Heinz tried to distance itself from the scandal.

“We don’t run” Remedia, said Debbie Foster, vice president of corporate communication for Heinz. “We’re a shareholder company with Remedia. It’s a very sorrowful situation. It’s really quite tragic.”

Compounding the panic in Israel was the fact the manufacturing firm, Humana, was German and the fatal disease was beriberi, an ailment that ran rampant in World War II internment camps.

The Shin Bet internal security service and the Mossad were alerted to the possibility of sabotage, raising fears of international terrorism.

Meanwhile, a Health Ministry delegation flew to Germany to inspect the plant where the formula is made. Israel’s state prosecutor, Edna Arbel, authorized a police investigation of Remedia on Monday.

An estimated 5,000 Israeli infants have used the formula in recent months. After the revelations, clinics in Israel reported a rush on their emergency B-1 injections.

In New York on Saturday, the Hatzolah Volunteer Ambulance Corps dispatched its drivers on the Jewish Sabbath to patrol the streets of Orthodox neighborhoods to warn parents. Because it was a life-or-death matter, the Sabbath prohibition against driving did not apply, explained Hatzolah’s president, Heshey Jacob.

The handful of stores in Brooklyn that carried Remedia products removed them after New York City’s Department of Health and Mental Hygiene issued a public warning. The department sent a health alert to physicians throughout the city and news release bearing a photograph of a Remedia can.

“We have not yet seen cases of illness linked with this product in New York City, and we do not yet conclusively know whether Remedia has been used here,” Commissioner Dr. Thomas Frieden said in the news release.

“While Remedia may not pose an immediate health risk to children, vitamin B1 deficiency does have serious health consequences. If you have fed your infant soy-based Remedia, see your physician immediately to determine if your child needs vitamin supplements,” the statement said.

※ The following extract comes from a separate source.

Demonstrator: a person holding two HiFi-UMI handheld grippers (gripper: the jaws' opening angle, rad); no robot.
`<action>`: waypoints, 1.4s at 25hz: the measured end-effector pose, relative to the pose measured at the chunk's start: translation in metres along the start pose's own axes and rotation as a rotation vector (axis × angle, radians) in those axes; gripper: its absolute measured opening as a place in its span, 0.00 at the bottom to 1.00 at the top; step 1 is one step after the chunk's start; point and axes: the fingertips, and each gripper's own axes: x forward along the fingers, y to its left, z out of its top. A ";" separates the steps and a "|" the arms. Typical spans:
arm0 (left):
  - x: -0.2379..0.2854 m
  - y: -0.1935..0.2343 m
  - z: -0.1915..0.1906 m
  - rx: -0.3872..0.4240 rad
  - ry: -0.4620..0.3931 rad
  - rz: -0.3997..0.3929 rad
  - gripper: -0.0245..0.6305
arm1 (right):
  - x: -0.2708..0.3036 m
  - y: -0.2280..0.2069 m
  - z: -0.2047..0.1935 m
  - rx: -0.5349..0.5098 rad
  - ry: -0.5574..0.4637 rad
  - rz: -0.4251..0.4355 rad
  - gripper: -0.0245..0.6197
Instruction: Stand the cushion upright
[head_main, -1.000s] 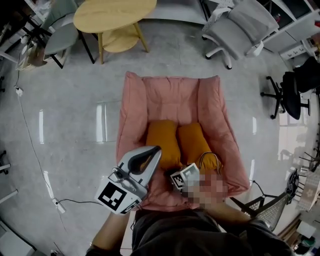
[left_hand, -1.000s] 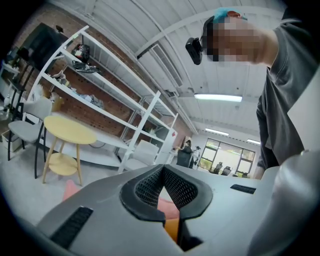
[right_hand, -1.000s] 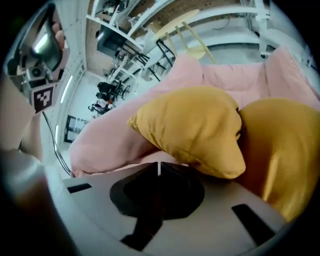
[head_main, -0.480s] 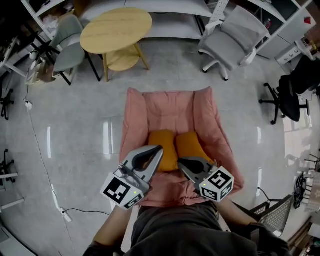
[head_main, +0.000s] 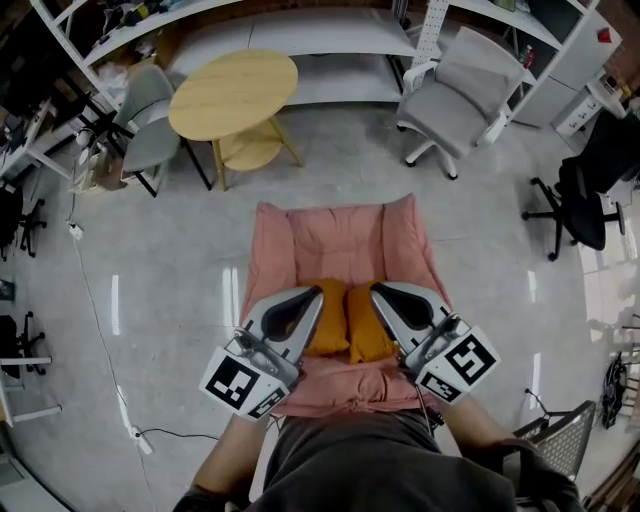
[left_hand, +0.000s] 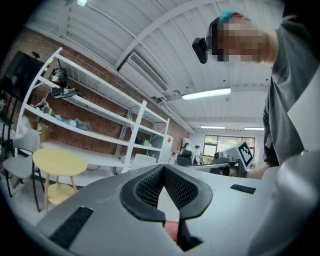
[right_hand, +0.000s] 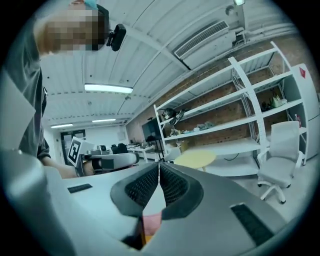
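Note:
Two orange cushions (head_main: 333, 320) (head_main: 365, 330) lie side by side on the seat of a pink padded armchair (head_main: 340, 235), partly hidden by my grippers. My left gripper (head_main: 318, 292) hovers over the left cushion with its jaws shut and nothing between them. Over the right cushion, my right gripper (head_main: 374, 288) is also shut and empty. Both point forward, level, side by side. In the left gripper view the left gripper (left_hand: 162, 167) has its tips together, with a sliver of pink below. The right gripper view shows the right gripper (right_hand: 159, 164) the same way.
A round wooden table (head_main: 232, 95) stands beyond the armchair to the left, with a grey chair (head_main: 150, 135) beside it. A grey swivel chair (head_main: 460, 85) is at the back right, a black office chair (head_main: 590, 190) at the right. White shelves line the far wall. A cable (head_main: 95, 330) runs along the floor at the left.
Both grippers have risen. The right one came up from beside the right cushion low on the seat and turned to point forward, level with the left. The cushions have not moved.

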 end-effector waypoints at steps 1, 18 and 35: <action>0.003 0.000 0.001 0.004 0.001 0.008 0.05 | 0.000 -0.002 0.002 0.000 -0.006 0.003 0.07; 0.033 -0.014 -0.005 0.025 0.035 0.046 0.05 | -0.008 -0.029 -0.004 -0.006 0.038 0.035 0.06; 0.038 -0.032 -0.001 0.058 0.047 0.071 0.05 | -0.028 -0.039 -0.005 0.011 0.030 0.051 0.06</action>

Frieden said it is important to be clear that Remedia does not have a contagious or toxic effect.

“The formula, according to available information, is not toxic,” he said. “Only through the exclusive use of Remedia can the affected formula be harmful.”

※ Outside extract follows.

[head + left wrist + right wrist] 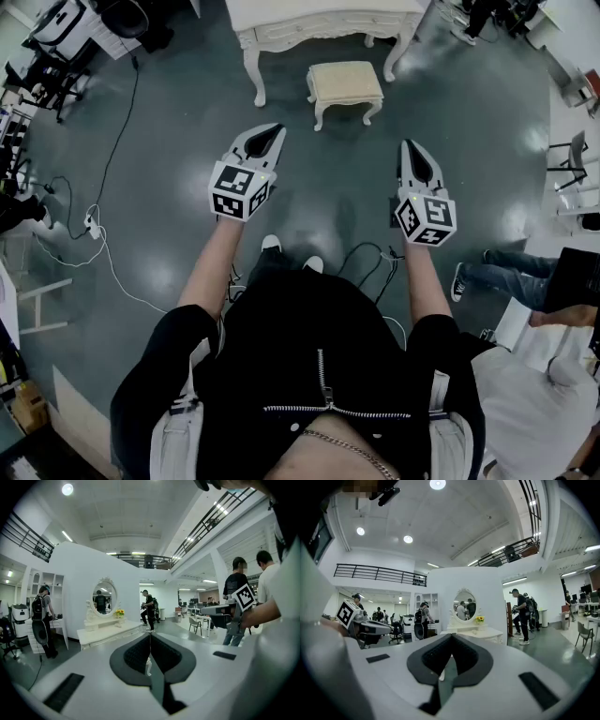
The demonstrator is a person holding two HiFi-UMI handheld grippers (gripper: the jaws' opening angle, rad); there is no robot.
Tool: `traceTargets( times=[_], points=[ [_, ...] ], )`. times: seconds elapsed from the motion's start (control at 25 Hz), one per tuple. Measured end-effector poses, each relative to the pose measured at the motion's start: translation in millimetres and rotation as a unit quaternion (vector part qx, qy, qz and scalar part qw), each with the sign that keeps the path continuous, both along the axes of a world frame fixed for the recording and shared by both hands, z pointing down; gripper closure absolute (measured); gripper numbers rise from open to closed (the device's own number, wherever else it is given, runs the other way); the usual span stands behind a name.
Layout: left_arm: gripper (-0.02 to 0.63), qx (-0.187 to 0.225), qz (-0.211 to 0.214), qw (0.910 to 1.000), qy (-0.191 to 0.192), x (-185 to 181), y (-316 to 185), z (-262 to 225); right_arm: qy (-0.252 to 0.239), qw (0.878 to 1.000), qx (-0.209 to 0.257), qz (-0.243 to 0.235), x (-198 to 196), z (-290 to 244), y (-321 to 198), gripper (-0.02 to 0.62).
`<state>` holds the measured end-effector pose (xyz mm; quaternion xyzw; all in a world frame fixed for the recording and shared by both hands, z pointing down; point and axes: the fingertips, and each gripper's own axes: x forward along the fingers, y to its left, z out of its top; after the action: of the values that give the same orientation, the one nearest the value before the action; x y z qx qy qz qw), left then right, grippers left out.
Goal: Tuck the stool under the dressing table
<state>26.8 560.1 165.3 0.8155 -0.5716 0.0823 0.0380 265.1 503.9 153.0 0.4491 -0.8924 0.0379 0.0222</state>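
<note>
The stool (345, 84) sits at one o'clock from my left claw (263, 142), eleven from my right claw (419, 167) (both closed, empty), its long side facing the desk (314, 30) at twelve.

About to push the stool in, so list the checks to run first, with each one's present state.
1. Stool upright, facing the dressing table: ok.
2. Stool tucked under: not ok, it stands wholly in front.
3. Opening between the table's front legs unblocked: ok.
4. Cable by the feet, off the path: ok.
5. Left gripper ready to grasp: not ok, fingers shut, empty.
6. Right gripper: not ok, shut, empty, apart from the stool.
</note>
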Motion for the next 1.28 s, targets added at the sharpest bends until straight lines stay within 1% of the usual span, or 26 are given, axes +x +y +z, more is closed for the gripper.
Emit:
traceTargets(
  times=[0.12, 0.32, 0.52, 0.68, 1.0, 1.28],
  points=[
    [0.584, 0.000, -0.004, 1.0000, 0.002, -1, 5, 1, 0.001, 1.000, 0.010, 0.003, 0, 0, 6, 0.591],
    [0.584, -0.003, -0.010, 0.9999, 0.004, 1, 17, 4, 0.007, 1.000, 0.003, 0.006, -1, 3, 13, 0.591],
    [0.584, -0.006, -0.014, 0.9999, 0.007, -1, 22, 7, 0.006, 1.000, -0.005, -0.007, -14, 9, 16, 0.589],
    [0.584, -0.006, -0.013, 0.9999, 0.010, -3, 15, 8, 0.011, 1.000, -0.009, -0.015, -25, 13, 14, 0.589],
    [0.584, -0.009, 0.003, 0.9998, 0.016, -18, -34, 17, 0.015, 1.000, -0.015, -0.006, -48, 21, -23, 0.589],
    [0.584, -0.009, 0.029, 0.9994, 0.020, -53, -119, 20, 0.023, 1.000, -0.018, 0.005, -91, 22, -93, 0.589]
  ],
)
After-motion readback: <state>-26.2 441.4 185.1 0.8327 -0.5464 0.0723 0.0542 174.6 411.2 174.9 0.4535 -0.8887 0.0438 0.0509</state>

In Israel, retribution against the company came swiftly. Police already have raided Remedia’s Israeli offices, and officials said company executives could face charges of criminal negligence.

Remedia had not informed Israel’s Health Ministry that the formula’s ingredients had been changed in April, according to the ministry’s food and nutrition service director.

On Tuesday, a Remedia attorney told the Knesset’s Labor and Social Affairs Committee that Humana removed B1 from the formula on the assumption that the formula already contained a sufficient amount of the vitamin.

Remedia “deceived and betrayed the trust of the Health Ministry and the public, but it was impossible to know whether this was intentional or not,” said the ministry’s director general, Boaz Lev.